De verschrikkingen van concentratiekamp Bergen-Belsen
Tijdens de Tweede Wereldoorlog richtten de Duitsers bij de stad Bergen een kamp in voor krijgsgevangenen. In eerste instantie sloten zij hier krijgsgevangenen op uit België en Frankrijk en na de inval in Rusland ook Russische militairen. Vanaf 1943 werd een deel van het kamp bestemd voor Joden. Tienduizenden gevangenen vonden in Bergen-Belsen de dood.
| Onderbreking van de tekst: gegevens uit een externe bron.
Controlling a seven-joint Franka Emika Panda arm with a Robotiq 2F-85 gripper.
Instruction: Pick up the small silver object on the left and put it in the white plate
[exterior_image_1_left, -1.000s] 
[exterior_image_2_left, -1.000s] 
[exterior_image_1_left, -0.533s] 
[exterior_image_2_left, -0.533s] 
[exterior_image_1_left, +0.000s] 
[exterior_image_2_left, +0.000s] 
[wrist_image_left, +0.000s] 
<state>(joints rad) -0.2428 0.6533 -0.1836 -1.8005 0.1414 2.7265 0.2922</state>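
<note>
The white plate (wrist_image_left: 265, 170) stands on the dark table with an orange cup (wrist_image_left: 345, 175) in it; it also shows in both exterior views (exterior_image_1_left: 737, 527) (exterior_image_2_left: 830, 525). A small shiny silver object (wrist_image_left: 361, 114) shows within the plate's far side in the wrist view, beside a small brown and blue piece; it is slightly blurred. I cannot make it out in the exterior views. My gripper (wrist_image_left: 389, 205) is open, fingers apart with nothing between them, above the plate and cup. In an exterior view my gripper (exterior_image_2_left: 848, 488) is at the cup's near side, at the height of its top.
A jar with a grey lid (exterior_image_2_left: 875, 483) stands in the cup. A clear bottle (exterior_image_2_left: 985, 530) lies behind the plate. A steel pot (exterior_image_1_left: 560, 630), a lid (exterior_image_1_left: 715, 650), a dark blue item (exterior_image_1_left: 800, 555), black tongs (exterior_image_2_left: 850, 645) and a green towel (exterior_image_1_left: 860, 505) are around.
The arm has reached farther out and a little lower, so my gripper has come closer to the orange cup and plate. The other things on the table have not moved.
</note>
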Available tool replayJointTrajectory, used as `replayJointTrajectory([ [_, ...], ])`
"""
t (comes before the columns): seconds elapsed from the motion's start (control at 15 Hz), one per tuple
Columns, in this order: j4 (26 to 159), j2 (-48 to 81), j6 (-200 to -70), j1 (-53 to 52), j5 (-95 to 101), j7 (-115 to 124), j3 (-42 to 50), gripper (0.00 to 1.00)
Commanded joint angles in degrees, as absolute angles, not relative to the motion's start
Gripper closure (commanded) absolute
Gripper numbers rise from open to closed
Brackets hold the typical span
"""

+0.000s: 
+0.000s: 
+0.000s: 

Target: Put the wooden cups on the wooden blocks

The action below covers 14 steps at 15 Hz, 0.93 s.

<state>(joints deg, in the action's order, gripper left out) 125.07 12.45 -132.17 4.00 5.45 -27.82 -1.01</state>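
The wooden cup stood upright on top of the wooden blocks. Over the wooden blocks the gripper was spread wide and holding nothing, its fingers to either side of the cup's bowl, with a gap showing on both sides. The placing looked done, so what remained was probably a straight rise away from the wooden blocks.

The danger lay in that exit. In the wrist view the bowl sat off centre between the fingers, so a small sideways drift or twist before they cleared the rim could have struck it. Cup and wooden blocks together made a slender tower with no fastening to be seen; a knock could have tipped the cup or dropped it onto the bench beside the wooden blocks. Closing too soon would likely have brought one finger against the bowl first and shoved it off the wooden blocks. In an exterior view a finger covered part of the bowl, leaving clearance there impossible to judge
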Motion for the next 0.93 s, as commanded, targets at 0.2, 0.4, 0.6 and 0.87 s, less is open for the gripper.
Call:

De Russische krijgsgevangenen
In 1935 lieten de nazi’s op de Lüneburgerheide bij de stad Bergen een oefenterrein aanleggen en kazernes bouwen voor de Wehrmacht. De arbeiders die aan dit project werkten, brachten zij onder in speciaal voor hen gebouwde barakken op een terrein dat grensde aan het zuidoostelijke stadsdeel Bergen-Belsen. Tijdens het eerste oorlogsjaar gebruikten de nazi’s de barakken eerst voor het onderbrengen van Belgische en Franse krijgsgevangenen en na de inval in Rusland voor 21.000 gevangen genomen Russische militairen. De Russen verbleven er onder erbarmelijke omstandigheden in zelfgemaakte tenten en kuilen, zonder sanitaire voorzieningen. Door het uitbreken van dysenterie en vlektyphus stierven 18.000 soldaten.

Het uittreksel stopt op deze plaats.